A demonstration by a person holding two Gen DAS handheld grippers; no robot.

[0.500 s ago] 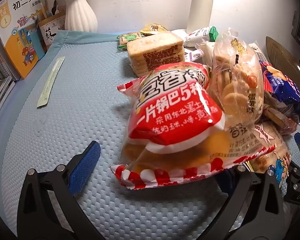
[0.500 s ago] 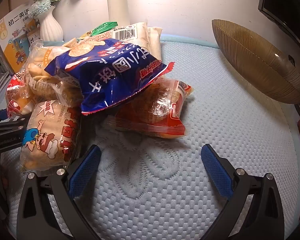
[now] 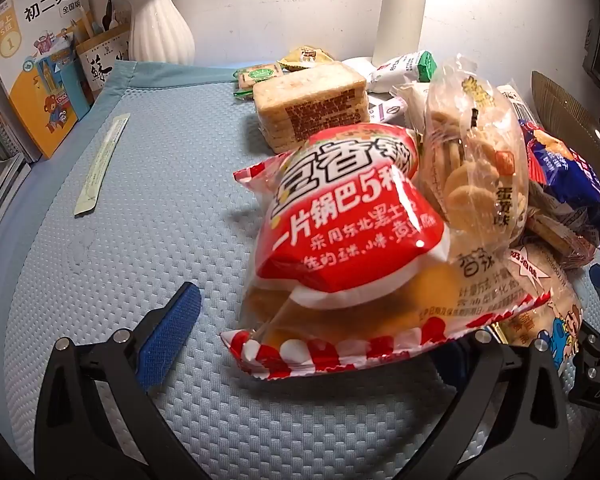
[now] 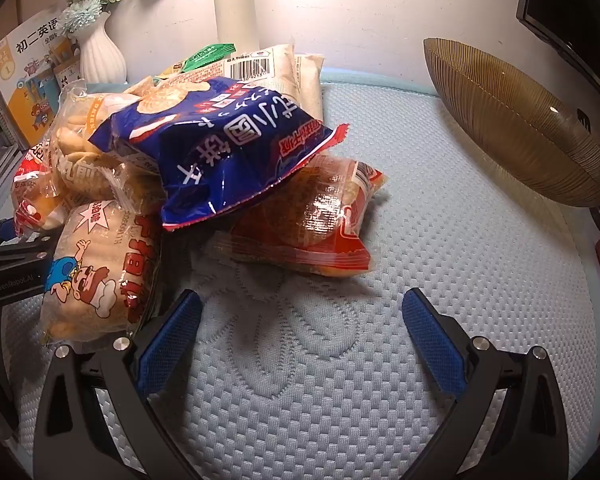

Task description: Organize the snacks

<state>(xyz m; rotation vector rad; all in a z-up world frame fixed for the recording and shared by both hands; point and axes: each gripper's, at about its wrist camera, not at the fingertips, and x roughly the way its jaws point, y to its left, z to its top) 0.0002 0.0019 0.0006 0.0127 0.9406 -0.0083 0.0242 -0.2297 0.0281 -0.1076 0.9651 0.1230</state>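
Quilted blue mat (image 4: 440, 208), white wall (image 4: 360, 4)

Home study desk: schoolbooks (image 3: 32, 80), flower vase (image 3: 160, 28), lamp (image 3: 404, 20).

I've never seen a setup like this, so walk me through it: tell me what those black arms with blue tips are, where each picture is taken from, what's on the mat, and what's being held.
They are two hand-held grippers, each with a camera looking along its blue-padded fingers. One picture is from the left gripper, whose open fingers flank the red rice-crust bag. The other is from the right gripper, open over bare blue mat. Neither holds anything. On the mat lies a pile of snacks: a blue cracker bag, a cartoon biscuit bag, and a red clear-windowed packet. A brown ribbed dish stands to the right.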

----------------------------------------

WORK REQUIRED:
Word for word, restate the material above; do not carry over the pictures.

WRITTEN SOLUTION:
A demonstration by a person holding two Gen DAS handheld grippers; no robot.

[0.500 s ago] 
[0.500 s ago] 
[now] 
[now] 

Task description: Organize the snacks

<state>(xyz m; rotation vector rad; all in a z-up world frame fixed for the recording and shared by both hands; point and axes: each gripper's, at about its wrist camera, not at the fingertips, and x roughly the way its jaws point, y to its left, z to its top) 0.0002 0.0019 0.0006 0.0127 0.9406 -0.0083 0.0242 -0.2297 0.0281 -0.1076 0.9651 0.1230</state>
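Quilted blue mat (image 4: 440, 208), white wall (image 4: 360, 4)

Home study desk: schoolbooks (image 3: 32, 80), flower vase (image 3: 160, 28), lamp (image 3: 404, 20).

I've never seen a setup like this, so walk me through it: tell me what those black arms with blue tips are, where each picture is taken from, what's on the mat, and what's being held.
They are two hand-held grippers, each with a camera looking along its blue-padded fingers. One picture is from the left gripper, whose open fingers flank the red rice-crust bag. The other is from the right gripper, open over bare blue mat. Neither holds anything. On the mat lies a pile of snacks: a blue cracker bag, a cartoon biscuit bag, and a red clear-windowed packet. A brown ribbed dish stands to the right.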

No part of the exercise remains unanswered.